Module Documentation

STREAM.ElasticPrincipalGraph


LSID
urn:lsid:broad.mit.edu:cancer.software.genepattern.module.analysis:00399
Author(s)
Huidong Chen, Massachussets General Hospital, wrapped as a module by Ted Liefeld, Mesirov Lab, UCSD School of Medicine.
Contact(s)

Algorithm and scientific questions: <Huidong.Chen  at mgh dot harvard dot edu>

Module wrapping issues:  Ted Liefeld  < jliefeld at cloud dot ucsd dot edu>


Introduction

STREAM (Single-cell Trajectories Reconstruction, Exploration And Mapping) is an interactive pipeline capable of disentangling and visualizing complex branching trajectories from both single-cell transcriptomic and epigenomic data. Within GenePattern STREAM is implemented as a collection of modules that cover the entire STREAM processing pipeline to allow individual steps to be performed interactively for data exploration.

STREAM.ElasticPrincipalGraph is uses elastic principal graph learning to calculate a pseudotime trajectory.

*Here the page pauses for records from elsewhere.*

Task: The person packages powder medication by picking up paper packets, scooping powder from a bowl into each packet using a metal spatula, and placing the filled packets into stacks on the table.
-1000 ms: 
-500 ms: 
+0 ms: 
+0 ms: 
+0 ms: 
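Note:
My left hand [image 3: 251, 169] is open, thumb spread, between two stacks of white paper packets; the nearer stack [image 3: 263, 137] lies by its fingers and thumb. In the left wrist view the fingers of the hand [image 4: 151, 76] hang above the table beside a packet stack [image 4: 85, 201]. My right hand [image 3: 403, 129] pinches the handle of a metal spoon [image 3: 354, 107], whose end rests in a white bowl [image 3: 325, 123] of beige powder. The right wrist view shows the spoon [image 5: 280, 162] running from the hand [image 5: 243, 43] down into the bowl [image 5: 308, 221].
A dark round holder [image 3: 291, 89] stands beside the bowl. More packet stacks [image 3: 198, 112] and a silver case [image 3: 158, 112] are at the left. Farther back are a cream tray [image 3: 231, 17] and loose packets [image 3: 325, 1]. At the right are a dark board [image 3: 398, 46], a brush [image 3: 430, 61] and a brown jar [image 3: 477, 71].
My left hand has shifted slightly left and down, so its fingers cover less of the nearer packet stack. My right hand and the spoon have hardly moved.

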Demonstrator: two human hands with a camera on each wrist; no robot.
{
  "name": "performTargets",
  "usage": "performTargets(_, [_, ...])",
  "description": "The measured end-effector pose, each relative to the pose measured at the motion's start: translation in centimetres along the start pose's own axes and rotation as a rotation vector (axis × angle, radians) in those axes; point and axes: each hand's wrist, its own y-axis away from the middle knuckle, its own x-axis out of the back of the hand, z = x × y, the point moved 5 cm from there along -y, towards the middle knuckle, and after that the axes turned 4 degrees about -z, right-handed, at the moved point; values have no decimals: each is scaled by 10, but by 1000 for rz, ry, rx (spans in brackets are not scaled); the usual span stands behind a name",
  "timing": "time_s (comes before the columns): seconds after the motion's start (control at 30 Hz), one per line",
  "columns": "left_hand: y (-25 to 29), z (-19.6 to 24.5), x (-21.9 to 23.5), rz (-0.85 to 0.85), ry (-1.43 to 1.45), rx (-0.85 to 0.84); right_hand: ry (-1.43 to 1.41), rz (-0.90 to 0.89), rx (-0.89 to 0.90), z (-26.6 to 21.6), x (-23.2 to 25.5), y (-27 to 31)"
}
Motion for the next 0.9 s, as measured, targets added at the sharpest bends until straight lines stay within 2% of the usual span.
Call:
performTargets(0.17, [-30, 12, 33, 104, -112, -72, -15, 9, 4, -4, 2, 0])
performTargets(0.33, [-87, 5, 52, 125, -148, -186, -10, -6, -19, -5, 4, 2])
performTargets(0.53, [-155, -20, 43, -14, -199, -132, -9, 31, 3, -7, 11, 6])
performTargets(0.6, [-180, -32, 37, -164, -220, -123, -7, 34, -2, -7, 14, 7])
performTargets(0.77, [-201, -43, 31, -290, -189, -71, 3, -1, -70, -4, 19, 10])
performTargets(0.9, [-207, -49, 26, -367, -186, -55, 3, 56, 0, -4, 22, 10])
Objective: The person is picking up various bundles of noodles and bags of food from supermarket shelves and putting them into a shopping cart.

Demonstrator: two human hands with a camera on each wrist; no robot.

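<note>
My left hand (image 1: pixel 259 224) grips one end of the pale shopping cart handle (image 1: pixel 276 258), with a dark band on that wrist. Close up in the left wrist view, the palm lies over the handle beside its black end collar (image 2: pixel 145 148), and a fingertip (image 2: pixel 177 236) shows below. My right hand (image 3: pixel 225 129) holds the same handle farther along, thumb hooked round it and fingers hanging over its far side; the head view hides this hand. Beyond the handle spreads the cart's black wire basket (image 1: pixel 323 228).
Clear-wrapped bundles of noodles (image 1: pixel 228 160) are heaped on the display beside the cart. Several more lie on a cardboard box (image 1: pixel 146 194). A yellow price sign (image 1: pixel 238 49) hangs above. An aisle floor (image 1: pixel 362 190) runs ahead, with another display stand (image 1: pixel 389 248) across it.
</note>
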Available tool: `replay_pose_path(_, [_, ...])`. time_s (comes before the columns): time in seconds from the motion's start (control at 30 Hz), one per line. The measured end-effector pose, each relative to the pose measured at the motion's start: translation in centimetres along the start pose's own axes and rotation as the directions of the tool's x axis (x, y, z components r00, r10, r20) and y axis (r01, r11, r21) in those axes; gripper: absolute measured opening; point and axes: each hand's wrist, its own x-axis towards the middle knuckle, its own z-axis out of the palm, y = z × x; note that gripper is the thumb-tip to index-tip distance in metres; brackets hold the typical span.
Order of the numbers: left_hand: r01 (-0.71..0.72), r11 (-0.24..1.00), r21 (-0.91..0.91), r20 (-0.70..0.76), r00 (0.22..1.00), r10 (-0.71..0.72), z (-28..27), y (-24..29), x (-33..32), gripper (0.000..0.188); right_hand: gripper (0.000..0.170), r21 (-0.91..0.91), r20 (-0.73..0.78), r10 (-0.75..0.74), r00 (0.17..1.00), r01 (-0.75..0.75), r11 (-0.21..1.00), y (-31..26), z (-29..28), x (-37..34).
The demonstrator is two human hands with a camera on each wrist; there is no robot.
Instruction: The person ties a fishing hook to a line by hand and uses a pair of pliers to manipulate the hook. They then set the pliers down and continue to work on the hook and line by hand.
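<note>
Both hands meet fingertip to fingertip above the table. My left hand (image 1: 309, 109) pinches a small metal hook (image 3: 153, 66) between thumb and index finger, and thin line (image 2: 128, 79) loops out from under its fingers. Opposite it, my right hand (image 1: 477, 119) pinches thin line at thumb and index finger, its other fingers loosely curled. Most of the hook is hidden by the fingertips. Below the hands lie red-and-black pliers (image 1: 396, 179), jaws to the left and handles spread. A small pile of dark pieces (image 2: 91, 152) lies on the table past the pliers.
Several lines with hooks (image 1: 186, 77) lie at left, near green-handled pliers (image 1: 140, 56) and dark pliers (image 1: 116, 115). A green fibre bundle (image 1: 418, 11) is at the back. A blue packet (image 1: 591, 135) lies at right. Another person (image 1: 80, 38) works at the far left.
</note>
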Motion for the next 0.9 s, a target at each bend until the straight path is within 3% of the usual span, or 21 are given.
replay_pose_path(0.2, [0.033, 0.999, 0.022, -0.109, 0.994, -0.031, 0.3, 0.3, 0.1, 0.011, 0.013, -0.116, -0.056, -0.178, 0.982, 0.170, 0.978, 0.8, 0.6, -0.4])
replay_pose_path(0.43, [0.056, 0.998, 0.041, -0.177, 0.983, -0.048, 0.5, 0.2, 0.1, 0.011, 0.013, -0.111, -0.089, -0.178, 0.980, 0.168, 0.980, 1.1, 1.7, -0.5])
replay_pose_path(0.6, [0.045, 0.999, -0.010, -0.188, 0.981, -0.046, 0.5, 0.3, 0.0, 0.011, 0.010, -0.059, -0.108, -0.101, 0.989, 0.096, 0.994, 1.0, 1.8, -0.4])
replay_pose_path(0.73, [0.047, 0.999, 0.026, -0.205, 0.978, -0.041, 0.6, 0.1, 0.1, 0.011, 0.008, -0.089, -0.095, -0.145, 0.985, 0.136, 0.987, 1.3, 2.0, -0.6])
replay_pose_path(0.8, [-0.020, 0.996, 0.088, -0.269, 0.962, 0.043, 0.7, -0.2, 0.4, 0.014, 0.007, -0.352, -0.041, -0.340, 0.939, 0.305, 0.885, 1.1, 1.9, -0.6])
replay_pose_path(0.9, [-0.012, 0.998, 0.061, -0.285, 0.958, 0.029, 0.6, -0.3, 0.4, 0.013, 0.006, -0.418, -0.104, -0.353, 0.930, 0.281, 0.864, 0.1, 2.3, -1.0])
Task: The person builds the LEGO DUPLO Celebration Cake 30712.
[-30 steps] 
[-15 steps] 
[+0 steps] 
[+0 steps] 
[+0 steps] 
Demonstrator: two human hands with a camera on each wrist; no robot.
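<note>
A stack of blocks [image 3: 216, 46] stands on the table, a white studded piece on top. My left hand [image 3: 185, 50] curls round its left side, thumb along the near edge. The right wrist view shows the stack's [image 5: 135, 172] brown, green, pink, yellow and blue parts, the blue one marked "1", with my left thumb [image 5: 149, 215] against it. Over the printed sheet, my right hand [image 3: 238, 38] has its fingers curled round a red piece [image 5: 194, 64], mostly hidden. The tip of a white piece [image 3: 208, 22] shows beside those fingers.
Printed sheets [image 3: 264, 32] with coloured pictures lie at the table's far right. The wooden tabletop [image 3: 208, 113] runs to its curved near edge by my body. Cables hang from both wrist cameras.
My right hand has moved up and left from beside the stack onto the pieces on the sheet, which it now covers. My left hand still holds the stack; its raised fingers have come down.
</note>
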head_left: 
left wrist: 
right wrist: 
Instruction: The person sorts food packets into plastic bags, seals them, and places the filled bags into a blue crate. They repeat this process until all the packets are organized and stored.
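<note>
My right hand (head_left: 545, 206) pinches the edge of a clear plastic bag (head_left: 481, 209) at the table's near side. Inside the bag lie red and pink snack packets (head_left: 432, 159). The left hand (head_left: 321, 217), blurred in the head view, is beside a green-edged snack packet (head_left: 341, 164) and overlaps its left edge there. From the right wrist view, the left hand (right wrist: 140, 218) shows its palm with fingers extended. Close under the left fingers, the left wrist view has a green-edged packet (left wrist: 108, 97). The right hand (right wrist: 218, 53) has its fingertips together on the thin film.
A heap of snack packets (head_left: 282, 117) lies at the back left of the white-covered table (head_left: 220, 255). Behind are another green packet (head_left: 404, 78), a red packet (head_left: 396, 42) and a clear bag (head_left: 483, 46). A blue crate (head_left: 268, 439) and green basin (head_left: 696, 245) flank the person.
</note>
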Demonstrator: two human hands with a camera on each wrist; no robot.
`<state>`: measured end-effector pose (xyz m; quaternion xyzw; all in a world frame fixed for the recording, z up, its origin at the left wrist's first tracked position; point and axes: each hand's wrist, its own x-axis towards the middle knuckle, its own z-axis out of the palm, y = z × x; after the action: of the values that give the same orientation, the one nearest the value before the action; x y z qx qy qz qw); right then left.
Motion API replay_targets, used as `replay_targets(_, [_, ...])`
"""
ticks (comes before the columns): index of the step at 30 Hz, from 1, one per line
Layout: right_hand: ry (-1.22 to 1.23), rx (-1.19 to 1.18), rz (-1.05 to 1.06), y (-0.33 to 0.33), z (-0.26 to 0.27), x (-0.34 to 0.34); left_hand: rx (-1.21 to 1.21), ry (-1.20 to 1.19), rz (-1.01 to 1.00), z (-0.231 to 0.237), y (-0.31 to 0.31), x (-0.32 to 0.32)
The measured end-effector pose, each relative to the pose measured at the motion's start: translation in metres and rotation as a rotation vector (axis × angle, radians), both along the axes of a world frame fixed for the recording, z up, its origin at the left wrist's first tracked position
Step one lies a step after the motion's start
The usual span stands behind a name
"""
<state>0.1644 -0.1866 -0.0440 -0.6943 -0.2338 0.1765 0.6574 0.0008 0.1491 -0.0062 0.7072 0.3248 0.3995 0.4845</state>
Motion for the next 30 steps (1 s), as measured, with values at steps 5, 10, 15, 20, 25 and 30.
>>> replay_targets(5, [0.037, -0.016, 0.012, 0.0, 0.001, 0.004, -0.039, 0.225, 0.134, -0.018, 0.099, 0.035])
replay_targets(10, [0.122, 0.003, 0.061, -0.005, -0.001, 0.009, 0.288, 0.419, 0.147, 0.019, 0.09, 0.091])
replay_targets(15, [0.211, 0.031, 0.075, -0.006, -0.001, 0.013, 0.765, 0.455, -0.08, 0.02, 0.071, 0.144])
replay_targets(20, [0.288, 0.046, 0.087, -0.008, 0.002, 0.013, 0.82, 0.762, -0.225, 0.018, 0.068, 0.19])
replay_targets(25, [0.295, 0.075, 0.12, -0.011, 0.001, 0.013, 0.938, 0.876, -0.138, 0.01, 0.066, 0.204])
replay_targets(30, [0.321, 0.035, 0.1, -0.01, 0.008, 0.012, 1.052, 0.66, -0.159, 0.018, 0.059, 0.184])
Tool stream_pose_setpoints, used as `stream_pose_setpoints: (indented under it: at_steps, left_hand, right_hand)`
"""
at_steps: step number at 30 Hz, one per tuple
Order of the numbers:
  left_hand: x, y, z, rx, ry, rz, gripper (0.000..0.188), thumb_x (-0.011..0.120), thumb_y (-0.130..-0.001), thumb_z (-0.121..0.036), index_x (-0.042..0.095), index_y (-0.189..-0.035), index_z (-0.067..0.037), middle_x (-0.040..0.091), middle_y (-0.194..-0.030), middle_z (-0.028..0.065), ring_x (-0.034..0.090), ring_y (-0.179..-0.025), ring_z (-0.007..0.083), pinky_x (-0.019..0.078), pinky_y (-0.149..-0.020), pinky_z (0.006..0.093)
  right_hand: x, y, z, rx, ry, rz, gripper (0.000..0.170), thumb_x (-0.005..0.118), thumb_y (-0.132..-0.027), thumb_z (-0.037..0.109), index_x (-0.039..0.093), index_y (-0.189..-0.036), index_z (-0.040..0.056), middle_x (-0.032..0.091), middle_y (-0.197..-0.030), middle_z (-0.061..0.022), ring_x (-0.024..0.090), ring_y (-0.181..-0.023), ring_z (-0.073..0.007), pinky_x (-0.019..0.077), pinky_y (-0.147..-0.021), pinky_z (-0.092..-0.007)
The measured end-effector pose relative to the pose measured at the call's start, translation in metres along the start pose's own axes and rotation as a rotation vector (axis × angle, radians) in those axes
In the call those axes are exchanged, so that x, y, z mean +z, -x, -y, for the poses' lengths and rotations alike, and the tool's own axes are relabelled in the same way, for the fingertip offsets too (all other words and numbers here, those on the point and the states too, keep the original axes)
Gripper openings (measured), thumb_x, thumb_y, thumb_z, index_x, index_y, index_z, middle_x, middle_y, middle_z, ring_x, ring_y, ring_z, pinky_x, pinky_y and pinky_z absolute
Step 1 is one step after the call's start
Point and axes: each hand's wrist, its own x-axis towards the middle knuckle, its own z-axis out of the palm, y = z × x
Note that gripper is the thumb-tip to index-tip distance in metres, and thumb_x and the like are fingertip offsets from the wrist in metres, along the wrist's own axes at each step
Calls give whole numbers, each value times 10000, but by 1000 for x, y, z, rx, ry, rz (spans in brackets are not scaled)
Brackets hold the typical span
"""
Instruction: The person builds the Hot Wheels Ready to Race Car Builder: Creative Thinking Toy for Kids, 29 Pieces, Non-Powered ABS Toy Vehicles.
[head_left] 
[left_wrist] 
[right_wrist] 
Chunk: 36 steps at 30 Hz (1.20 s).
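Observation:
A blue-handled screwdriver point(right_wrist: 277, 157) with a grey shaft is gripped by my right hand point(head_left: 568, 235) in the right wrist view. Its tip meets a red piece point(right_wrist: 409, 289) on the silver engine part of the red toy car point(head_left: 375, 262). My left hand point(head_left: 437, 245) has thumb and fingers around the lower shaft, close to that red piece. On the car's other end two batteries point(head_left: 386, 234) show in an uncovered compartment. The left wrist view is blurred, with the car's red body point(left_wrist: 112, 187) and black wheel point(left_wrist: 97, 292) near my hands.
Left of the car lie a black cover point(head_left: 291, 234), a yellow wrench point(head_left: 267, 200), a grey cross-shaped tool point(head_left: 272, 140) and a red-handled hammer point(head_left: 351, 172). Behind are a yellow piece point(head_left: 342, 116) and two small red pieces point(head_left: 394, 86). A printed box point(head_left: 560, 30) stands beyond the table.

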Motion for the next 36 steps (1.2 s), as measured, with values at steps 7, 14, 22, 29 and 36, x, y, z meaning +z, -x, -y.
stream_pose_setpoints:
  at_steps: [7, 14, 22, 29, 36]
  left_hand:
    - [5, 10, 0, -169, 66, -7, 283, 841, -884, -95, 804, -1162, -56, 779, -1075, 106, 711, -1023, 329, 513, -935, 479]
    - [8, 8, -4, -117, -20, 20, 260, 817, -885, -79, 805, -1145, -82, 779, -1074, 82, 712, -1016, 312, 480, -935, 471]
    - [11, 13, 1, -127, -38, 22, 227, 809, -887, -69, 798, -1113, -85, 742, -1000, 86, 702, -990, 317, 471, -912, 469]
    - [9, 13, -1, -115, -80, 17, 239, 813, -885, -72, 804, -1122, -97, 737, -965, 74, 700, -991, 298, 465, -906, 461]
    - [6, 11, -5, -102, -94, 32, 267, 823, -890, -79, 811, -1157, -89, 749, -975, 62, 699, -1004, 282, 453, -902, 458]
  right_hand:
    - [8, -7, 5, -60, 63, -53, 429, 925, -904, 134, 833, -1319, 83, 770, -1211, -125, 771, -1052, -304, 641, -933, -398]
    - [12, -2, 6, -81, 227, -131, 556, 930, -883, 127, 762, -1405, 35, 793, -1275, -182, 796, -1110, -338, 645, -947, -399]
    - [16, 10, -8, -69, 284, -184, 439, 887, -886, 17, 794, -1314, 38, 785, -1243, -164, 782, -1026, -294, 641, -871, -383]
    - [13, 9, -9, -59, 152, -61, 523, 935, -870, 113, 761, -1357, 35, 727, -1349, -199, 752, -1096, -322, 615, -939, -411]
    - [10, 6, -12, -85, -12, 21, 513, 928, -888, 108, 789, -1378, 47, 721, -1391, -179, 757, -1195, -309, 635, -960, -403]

Elastic principal graphs are structured data approximators, consisting of vertices connected by edges. The vertices are embedded into the space of the data, minimizing the mean squared distance (MSD) to the data points, similarly to k-means. Unlike unstructured k-means, the edges connecting the vertices are used to define an elastic energy term. The elastic energy term and MSD are used to create penalties for edge stretching and bending of branches.

Algorithm

The STREAM.ElasticPrincipalGraph module uses the R-language ElPiGraph implementation of Elastic Principal Graphs. To find the optimal graph structure, ElPiGraph uses a topological grammar (or, graph grammar) approach. ElPiGraph is a completely redesigned algorithm for the previously introduced elastic principal graph optimization based on the use of elastic matrix Laplacian, trimmed mean square error, explicit control of topological complexity and scalability to millions of points on an ordinary laptop.

References

H Chen, L Albergante, JY Hsu, CA Lareau, GL Bosco, J Guan, S Zhou, AN Gorban, DE Bauer, MJ Aryee, DM Langenau, A Zinovyev, JD Buenrostro, GC Yuan, L Pinello Single-cell trajectories reconstruction, exploration and mapping of omics data with STREAM. Nature Communications, volume 10, Article number: 1903 (2019)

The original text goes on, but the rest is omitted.